Pull out every line below holding the word "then".

::: Given material :::

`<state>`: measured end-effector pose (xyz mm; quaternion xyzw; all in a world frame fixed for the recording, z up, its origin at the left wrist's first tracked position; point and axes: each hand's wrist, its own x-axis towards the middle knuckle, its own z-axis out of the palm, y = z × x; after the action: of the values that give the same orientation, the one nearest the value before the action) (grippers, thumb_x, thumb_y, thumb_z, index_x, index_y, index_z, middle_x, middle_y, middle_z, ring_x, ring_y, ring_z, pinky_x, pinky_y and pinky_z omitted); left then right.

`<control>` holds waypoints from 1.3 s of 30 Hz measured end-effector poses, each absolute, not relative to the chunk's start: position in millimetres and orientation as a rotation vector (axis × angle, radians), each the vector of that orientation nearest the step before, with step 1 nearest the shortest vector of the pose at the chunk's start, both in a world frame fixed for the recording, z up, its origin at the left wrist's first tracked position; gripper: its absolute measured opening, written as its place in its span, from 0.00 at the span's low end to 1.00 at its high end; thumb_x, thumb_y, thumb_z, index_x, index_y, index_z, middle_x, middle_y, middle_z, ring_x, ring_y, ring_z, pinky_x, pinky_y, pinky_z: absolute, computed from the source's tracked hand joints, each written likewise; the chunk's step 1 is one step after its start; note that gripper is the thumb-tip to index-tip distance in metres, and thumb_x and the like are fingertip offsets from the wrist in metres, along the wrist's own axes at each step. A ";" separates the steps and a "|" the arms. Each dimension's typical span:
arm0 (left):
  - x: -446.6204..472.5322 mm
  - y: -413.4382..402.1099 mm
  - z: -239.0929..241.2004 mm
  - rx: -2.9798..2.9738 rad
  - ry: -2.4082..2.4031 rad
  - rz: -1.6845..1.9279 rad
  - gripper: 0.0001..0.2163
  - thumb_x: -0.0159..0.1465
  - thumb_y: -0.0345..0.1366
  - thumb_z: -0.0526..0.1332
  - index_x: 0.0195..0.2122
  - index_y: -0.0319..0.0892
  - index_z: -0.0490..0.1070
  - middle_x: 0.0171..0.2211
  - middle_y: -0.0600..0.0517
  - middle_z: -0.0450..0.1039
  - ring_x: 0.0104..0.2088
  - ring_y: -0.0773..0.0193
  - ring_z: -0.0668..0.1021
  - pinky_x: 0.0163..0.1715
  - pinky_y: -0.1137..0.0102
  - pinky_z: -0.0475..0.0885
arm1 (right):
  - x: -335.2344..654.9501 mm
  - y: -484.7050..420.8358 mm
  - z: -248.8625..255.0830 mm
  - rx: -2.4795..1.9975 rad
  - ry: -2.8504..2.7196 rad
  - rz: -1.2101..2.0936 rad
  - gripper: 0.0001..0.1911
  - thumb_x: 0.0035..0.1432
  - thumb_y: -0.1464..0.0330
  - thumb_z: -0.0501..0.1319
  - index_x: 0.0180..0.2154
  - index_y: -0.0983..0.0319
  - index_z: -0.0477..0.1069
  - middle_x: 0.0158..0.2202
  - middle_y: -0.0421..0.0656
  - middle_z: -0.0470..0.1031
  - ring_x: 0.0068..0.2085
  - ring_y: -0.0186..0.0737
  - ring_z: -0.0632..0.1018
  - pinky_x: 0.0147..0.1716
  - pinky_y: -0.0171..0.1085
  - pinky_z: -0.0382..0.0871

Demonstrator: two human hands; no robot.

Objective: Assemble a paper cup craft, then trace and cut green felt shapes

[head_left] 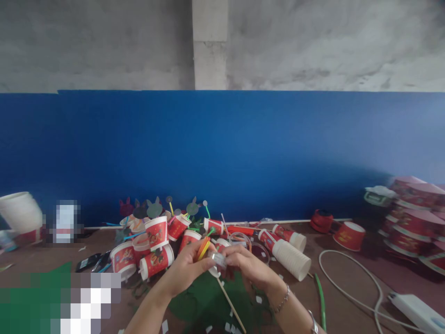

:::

*Response box*:
`<state>`: measured end-effector pose (xyz mm; quaternion xyzw; all in a world frame fixed for the recording, z up, its origin at the left wrist's first tracked position; point and axes: each hand's wrist, its own x-axis towards the middle knuckle, its own z-axis out of the palm, y = z × x; after the action: of the values that give the same orientation, the one nearest the value before the action) (grippers, thumb_x, thumb_y, thumb_z, index_x, index_y, index_z, middle_x, middle_y, middle_z, ring_x, ring_y, ring_z, pinky_x, pinky_y and pinky_z omitted); left then right.
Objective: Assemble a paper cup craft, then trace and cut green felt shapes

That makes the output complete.